Question

In: Economics

Firm X is the only firm in its industry. Currently, Firm X charges $75 per unit,...

Firm X is the only firm in its industry. Currently, Firm X charges $75 per unit, a price well in excess of its marginal cost of $5 per unit, and earns $70 million per year in profit. According to a trusted source, the manager of Firm X learned that a new firm is contemplating entering the market. This would reduce its profit to $40 million per year. If Firm X expanded its output and lowered its price to $50, the entrant would find it unprofitable to enter the market, and Firm X would earn profits of $50 million per year for the indefinite future. Explain and show your work:

a. What pricing strategy is the manager of Firm X considering?

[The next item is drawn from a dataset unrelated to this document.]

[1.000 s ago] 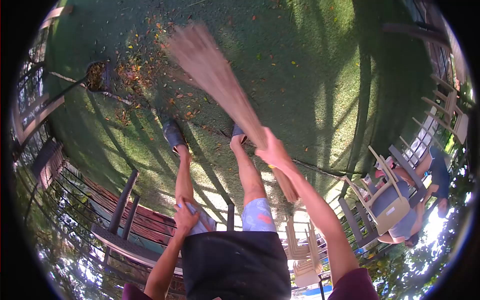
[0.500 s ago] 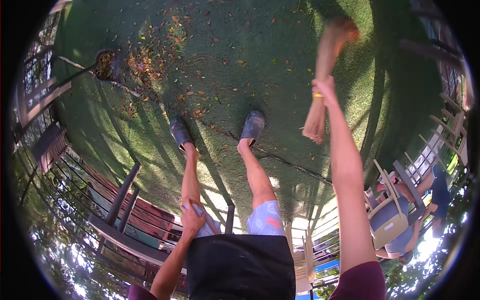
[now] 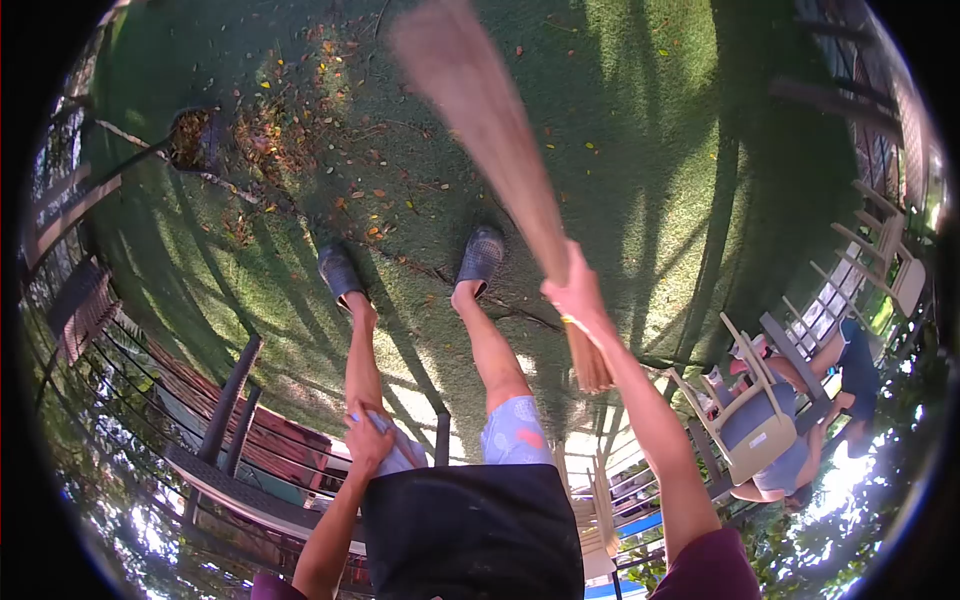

b. If Firm X was able to credibly commit to maintain a price of $50, would it be a profitable strategy? Explain.

Solutions

Expert Solution

Firm X is the only firm in its industry. Currently, Firm X charges $75 per unit, a price well in excess of its marginal cost of $5 per unit, and earns $70 million per year in profit. According to a trusted source, the manager of Firm X learned that a new firm is contemplating entering the market. This would reduce its profit to $40 million per year. If Firm X expanded its output and lowered its price to $50, the entrant would find it unprofitable to enter the market, and Firm X would earn profits of $50 million per year for the indefinite future.

a. From the above discussions we can see that the manager of firm X is considering a limit pricing strategy. A limit price (or limit pricing) is a price, or pricing strategy, where products are sold by a supplier at a price low enough to make it unprofitable for other players to enter the market. It can be clearly seen that in the above case the manager of firm X is trying to do the same thing.

b. If Firm X was able to credibly commit to maintain a price of $50, it will definitely be a profitable strategy because in this case the firm can earn a profit of $50 million per year.

But if the firm x keeps the price high, than the new firm will enter the market and hence the price will come down to $40 and hence the firm X can earn only $40 million of profit per year. So it will lead to $10 million per year less profit.